The HAProxy instances is located behind AWS Elastic Load Balancer (in classic mode). After a little investigation, I’ve come up that those errors are caused by AWS ELB TCP health checks.
tcpdump pcap is here https://www.dropbox.com/s/bwnadkmbkn6fgx6/elbhc.pcap?dl=0

frontend lb-useast
  mode http
  bind *:3080 accept-proxy name lb-useast_frontend_http
  bind *:3443 accept-proxy name lb-useast_frontend ssl ...

Is there a way to hide such errors? Notice that version 1.9.5 does not show them.

Thanks in advance!

Can you provide the output of haproxy -vv of both your new and your old deployment?
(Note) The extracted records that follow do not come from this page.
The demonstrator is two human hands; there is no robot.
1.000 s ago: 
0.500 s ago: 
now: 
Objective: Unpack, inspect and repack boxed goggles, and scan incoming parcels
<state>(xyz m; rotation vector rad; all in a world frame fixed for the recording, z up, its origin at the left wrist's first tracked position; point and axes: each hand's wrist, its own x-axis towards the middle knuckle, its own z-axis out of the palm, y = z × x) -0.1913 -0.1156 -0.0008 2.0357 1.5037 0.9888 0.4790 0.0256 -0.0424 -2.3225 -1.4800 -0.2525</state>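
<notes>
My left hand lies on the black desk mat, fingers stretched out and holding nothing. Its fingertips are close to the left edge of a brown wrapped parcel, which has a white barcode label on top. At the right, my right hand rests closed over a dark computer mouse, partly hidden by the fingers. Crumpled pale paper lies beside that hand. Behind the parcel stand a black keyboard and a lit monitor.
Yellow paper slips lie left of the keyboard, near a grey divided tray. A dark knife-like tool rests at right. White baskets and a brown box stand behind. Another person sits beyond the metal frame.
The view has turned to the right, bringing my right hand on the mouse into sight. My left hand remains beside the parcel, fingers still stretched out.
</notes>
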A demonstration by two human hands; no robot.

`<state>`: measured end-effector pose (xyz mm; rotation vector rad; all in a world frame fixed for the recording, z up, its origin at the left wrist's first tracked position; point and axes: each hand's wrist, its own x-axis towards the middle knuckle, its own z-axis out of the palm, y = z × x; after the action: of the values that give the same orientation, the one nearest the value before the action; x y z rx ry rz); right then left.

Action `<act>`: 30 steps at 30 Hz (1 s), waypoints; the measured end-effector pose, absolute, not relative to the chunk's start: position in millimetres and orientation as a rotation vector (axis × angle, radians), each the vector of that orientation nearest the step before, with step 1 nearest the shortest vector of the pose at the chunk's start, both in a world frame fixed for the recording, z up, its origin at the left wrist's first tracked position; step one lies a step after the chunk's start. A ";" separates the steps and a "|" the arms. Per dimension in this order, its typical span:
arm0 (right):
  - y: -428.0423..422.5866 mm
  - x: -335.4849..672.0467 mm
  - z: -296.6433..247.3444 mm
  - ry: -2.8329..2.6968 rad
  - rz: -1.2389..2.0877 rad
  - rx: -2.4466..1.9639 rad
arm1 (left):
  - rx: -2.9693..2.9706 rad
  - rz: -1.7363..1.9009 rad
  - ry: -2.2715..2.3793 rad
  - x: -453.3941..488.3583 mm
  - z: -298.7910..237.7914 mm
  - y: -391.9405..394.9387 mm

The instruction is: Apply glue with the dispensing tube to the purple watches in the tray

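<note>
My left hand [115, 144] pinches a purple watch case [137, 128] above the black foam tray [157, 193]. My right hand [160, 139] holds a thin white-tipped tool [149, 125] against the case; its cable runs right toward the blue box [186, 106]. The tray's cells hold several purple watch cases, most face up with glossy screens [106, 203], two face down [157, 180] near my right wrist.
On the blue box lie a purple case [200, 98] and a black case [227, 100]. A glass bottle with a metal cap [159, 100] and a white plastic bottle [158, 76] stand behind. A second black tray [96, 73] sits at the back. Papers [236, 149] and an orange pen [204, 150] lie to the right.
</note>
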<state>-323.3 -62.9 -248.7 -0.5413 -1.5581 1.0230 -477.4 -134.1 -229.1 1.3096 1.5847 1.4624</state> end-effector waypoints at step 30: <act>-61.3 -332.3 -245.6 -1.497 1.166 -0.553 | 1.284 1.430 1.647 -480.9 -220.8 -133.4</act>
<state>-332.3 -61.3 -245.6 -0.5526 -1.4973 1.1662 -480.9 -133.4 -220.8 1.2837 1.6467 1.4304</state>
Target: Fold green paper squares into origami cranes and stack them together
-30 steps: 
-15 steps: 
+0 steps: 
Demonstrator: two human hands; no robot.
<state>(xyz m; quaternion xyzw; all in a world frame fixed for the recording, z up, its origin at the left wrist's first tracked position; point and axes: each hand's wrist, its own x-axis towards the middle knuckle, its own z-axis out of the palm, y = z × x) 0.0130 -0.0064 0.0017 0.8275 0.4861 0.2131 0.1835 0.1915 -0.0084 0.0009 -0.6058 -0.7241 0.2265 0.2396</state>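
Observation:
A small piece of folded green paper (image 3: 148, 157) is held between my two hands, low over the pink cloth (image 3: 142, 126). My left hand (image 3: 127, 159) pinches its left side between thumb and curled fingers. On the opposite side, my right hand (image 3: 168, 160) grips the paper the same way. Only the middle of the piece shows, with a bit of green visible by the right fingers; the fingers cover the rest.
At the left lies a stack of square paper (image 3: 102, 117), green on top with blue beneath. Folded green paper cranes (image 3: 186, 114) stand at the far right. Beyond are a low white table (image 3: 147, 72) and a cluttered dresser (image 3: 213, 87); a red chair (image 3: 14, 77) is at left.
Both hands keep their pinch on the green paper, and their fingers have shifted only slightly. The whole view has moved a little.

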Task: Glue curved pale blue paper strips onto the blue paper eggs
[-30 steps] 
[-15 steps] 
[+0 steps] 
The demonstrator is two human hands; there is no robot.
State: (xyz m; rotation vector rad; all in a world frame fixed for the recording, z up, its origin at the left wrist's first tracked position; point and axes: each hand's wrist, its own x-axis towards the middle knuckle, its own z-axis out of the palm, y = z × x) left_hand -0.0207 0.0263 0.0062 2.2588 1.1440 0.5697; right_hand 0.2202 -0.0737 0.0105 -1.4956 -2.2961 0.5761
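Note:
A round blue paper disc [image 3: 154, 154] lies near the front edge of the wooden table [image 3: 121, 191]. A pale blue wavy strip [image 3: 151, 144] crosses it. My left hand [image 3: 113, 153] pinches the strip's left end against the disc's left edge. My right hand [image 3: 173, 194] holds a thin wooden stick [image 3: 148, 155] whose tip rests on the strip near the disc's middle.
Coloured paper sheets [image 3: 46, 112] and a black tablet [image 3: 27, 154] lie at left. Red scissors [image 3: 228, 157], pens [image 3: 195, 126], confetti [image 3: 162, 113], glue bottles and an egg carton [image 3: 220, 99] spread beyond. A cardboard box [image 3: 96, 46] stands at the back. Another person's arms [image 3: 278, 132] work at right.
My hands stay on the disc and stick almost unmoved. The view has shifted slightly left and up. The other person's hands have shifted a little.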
This could also depend on the OpenSSL version.

However I think it’s more likely that in 2.0 we have fixed some logging bugs, so that those handshake failure actually make it to the syslog.

What I would suggest is that you configure better health checks in AWS. You should be able to set them to HTTPS or SSL, so that an actual, full handshake is done.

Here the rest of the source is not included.